▶ [Exercise directions]
Look through the material below. Return exactly the lines from the one with "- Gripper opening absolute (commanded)" through the one with "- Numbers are", both included.
—————
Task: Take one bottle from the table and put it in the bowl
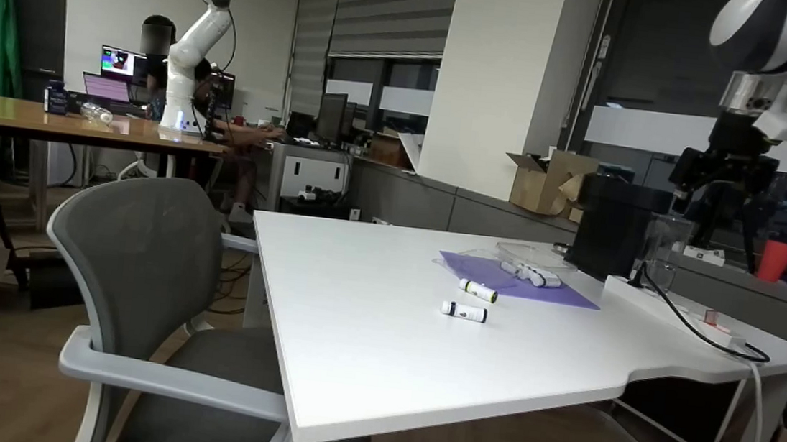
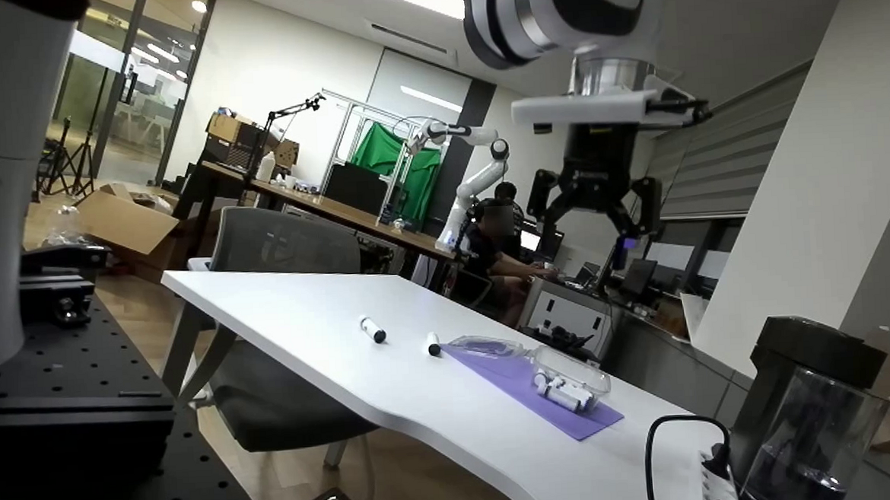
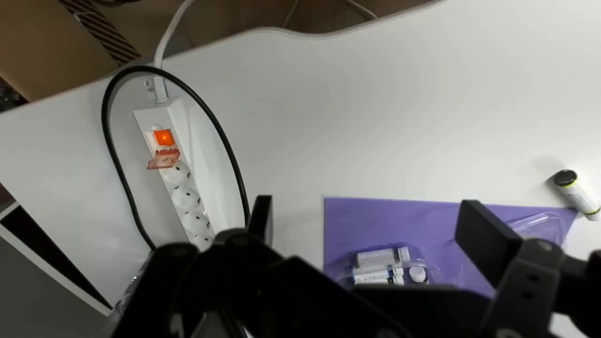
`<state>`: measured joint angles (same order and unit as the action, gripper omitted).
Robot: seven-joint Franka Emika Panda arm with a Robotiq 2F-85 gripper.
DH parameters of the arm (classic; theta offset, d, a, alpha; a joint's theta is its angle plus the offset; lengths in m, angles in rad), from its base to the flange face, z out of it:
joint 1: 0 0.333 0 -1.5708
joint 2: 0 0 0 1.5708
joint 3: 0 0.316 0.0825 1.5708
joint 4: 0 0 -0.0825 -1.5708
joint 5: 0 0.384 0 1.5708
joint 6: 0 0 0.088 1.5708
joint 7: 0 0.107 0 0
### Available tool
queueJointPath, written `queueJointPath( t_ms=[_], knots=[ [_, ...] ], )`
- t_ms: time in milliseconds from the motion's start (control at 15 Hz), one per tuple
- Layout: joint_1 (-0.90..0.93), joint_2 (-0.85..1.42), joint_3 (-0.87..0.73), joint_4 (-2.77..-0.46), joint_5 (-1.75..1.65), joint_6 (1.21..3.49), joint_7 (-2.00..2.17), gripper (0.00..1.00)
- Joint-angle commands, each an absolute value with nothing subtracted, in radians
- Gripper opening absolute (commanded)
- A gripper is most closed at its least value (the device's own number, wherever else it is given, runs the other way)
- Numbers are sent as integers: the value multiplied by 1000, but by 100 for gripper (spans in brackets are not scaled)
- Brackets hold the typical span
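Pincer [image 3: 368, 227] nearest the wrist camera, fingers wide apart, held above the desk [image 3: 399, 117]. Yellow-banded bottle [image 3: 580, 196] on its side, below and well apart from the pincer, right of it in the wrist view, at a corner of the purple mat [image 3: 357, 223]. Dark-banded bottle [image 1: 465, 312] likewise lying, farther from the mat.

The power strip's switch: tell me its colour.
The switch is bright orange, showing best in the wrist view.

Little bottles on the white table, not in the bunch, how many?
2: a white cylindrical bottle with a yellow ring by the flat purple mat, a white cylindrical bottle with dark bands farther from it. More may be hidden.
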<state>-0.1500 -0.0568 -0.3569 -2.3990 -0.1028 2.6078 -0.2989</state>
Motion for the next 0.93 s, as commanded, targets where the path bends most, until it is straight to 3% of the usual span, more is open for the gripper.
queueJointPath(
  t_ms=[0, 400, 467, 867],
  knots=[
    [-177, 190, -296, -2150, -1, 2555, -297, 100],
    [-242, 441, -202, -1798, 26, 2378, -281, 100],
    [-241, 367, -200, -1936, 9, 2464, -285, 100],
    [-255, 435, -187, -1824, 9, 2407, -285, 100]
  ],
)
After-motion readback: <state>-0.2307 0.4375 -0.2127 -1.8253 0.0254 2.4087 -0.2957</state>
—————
▶ [Solution]
- Gripper opening absolute (commanded)
- A gripper is most closed at its least value (the device's own number, wherever else it is given, runs the other way)
- Numbers are sent as integers: the value multiplied by 1000, but by 100 for gripper (spans in brackets are not scaled)

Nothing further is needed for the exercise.